=== Exercise prompt ===
From the records below, output exactly the lines running from the line containing "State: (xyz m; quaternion" through the line containing "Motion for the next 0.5", and no others.
═══ Supplied data
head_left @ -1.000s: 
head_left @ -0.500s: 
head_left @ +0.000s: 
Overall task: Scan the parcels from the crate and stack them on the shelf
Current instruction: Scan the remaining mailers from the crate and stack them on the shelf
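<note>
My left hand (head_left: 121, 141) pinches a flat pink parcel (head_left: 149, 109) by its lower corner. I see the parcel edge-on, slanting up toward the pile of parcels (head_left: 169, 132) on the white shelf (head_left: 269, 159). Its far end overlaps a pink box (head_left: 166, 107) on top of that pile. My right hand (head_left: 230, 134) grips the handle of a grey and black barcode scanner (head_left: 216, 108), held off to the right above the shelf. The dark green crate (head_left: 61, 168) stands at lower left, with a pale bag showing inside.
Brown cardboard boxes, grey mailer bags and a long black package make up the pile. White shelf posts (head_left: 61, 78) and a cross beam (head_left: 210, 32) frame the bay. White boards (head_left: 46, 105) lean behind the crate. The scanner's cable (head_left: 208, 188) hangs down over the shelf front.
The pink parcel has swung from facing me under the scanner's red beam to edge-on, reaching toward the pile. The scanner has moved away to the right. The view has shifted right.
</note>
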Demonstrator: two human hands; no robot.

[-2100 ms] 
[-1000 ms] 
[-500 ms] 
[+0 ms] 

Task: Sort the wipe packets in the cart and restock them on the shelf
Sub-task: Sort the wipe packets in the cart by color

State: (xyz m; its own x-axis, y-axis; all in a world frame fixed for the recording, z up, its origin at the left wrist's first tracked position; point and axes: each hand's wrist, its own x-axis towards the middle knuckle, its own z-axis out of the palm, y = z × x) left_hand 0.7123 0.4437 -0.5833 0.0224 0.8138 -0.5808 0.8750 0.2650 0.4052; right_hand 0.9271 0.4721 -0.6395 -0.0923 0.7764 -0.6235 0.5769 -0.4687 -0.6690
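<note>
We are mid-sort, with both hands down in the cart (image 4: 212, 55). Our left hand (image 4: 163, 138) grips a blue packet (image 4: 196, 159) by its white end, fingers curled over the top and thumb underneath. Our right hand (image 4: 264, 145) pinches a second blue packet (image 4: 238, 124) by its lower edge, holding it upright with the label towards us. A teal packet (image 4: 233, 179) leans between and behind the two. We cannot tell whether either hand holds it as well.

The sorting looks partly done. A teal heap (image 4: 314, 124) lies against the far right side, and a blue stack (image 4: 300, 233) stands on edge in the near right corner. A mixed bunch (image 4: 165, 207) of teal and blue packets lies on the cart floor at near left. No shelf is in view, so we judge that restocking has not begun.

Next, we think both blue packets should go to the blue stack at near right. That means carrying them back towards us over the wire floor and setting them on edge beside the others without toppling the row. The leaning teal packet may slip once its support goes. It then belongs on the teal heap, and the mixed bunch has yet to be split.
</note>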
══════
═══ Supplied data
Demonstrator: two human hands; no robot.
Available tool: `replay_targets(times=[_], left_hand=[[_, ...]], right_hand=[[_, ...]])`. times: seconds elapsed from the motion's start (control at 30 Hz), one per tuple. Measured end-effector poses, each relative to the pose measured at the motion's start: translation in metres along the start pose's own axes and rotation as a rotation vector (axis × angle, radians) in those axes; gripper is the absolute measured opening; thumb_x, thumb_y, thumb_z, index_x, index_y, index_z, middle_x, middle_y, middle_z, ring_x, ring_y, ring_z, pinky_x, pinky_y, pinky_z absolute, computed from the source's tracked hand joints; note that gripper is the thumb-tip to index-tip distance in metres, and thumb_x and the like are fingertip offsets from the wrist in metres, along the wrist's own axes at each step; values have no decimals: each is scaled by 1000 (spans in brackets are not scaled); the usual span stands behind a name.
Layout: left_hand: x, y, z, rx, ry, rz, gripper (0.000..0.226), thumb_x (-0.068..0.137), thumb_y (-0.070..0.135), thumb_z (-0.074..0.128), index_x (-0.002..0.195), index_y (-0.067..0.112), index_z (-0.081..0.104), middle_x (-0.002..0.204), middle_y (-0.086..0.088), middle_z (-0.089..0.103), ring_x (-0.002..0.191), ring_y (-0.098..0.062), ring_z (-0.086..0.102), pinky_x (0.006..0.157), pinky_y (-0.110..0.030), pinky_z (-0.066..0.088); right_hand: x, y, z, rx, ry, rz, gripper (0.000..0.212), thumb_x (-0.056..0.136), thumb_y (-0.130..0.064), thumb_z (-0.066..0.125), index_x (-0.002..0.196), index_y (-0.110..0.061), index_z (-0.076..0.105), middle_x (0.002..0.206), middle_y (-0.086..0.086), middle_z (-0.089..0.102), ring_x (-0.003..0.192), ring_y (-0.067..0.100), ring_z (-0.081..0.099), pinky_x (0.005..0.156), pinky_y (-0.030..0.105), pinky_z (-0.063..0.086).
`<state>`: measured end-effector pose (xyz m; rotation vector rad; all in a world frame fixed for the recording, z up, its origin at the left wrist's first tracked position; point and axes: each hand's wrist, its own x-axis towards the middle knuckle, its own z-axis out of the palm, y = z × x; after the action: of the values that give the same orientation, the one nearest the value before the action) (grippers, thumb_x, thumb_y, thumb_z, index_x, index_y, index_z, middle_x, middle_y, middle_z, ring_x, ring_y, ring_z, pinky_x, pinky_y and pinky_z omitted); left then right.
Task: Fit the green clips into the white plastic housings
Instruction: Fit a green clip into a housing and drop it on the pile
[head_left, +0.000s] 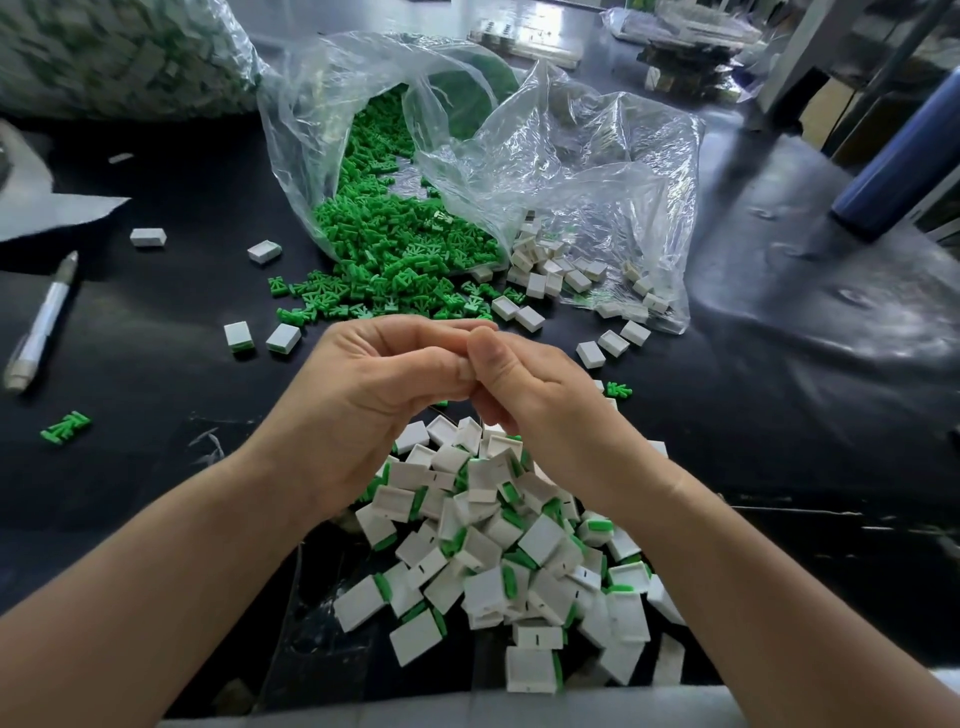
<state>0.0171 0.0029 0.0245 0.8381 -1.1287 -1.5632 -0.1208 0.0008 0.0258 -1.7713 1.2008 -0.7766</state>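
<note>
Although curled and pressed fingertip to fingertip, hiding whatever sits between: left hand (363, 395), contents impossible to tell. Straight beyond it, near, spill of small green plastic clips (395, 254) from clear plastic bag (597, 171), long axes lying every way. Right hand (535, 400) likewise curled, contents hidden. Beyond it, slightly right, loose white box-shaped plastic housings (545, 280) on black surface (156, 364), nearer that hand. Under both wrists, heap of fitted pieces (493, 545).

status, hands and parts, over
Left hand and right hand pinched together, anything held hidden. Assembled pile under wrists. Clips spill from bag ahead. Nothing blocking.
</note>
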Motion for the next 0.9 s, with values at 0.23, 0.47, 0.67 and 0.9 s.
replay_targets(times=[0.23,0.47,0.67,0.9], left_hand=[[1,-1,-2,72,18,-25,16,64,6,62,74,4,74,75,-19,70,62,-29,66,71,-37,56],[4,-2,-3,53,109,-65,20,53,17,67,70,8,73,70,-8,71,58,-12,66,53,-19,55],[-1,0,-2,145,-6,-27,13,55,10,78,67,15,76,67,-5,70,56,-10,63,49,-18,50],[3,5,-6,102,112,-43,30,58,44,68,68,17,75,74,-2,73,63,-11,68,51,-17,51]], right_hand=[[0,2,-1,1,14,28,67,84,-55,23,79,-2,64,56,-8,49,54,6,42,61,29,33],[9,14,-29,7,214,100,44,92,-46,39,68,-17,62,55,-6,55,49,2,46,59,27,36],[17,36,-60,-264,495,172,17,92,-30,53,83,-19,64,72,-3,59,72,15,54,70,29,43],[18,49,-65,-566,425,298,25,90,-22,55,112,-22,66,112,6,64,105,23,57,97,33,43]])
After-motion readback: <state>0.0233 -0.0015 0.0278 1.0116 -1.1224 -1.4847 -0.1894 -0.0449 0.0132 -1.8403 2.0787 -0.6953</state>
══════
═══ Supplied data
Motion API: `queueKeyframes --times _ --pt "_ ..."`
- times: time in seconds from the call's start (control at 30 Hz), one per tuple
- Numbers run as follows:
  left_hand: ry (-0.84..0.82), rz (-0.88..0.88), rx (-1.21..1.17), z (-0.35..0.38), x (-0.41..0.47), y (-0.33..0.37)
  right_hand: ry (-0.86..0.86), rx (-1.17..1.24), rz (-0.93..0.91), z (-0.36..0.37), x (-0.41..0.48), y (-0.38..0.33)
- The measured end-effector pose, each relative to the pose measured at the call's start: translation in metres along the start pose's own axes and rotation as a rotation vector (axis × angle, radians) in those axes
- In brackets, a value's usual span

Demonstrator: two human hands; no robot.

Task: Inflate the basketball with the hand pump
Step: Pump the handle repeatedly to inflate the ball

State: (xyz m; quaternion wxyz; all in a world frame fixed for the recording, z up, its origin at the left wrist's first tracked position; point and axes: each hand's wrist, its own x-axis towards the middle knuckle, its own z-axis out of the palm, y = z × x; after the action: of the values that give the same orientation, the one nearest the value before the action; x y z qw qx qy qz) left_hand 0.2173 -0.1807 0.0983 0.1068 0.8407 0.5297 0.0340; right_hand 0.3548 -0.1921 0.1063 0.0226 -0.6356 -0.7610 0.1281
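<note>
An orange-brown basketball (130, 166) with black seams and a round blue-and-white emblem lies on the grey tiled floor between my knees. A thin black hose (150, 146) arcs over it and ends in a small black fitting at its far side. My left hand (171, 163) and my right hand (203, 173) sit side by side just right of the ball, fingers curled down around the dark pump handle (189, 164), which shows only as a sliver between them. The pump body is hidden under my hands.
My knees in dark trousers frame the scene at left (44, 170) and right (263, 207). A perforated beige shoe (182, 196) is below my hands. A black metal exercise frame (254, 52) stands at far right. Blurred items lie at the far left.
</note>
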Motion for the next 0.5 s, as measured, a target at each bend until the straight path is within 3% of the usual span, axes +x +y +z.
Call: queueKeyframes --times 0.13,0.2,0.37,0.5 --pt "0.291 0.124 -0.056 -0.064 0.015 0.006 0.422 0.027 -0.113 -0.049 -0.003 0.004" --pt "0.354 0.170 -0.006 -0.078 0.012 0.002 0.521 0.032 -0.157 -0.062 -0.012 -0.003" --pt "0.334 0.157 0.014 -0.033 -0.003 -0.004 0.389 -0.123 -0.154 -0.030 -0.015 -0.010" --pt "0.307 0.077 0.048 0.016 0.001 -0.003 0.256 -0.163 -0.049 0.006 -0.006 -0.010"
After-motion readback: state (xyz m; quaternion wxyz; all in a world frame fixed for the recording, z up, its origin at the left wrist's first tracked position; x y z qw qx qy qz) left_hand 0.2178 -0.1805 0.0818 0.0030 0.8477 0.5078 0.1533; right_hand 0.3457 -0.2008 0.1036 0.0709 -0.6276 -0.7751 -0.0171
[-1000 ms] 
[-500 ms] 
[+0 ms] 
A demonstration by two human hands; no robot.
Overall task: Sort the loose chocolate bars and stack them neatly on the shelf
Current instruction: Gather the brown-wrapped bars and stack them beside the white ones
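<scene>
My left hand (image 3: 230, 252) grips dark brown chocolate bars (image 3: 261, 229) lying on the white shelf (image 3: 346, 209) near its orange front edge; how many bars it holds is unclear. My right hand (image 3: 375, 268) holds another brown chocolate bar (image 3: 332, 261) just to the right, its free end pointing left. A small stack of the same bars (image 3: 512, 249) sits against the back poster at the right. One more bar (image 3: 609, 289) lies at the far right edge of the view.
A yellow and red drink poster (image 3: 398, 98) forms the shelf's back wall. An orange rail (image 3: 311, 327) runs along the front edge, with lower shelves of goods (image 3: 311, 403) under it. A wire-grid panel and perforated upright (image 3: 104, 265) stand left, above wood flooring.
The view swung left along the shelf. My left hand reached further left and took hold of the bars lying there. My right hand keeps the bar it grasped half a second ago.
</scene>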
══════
=== Exercise response ===
State: (xyz m; quaternion wxyz; all in a world frame fixed for the recording, z up, its origin at the left wrist's first tracked position; point and axes: each hand's wrist, its own x-axis towards the middle knuckle, its own z-axis out of the palm, y = z × x; after the action: of the values that give the same orientation, the one nearest the value before the action; x y z qw qx qy qz) left_hand 0.2173 -0.1807 0.0983 0.1068 0.8407 0.5297 0.0340; right_hand 0.3548 -0.1921 0.1063 0.0226 -0.6356 -0.7610 0.1281
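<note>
An orange-brown basketball (130, 166) with black seams and a round blue-and-white emblem lies on the grey tiled floor between my knees. A thin black hose (150, 146) arcs over it and ends in a small black fitting at its far side. My left hand (171, 163) and my right hand (203, 173) sit side by side just right of the ball, fingers curled down around the dark pump handle (189, 164), which shows only as a sliver between them. The pump body is hidden under my hands.
My knees in dark trousers frame the scene at left (44, 170) and right (263, 207). A perforated beige shoe (182, 196) is below my hands. A black metal exercise frame (254, 52) stands at far right. Blurred items lie at the far left.
</note>
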Motion for the next 0.5 s, as measured, a target at each bend until the straight path is within 3% of the usual span, axes +x +y +z.

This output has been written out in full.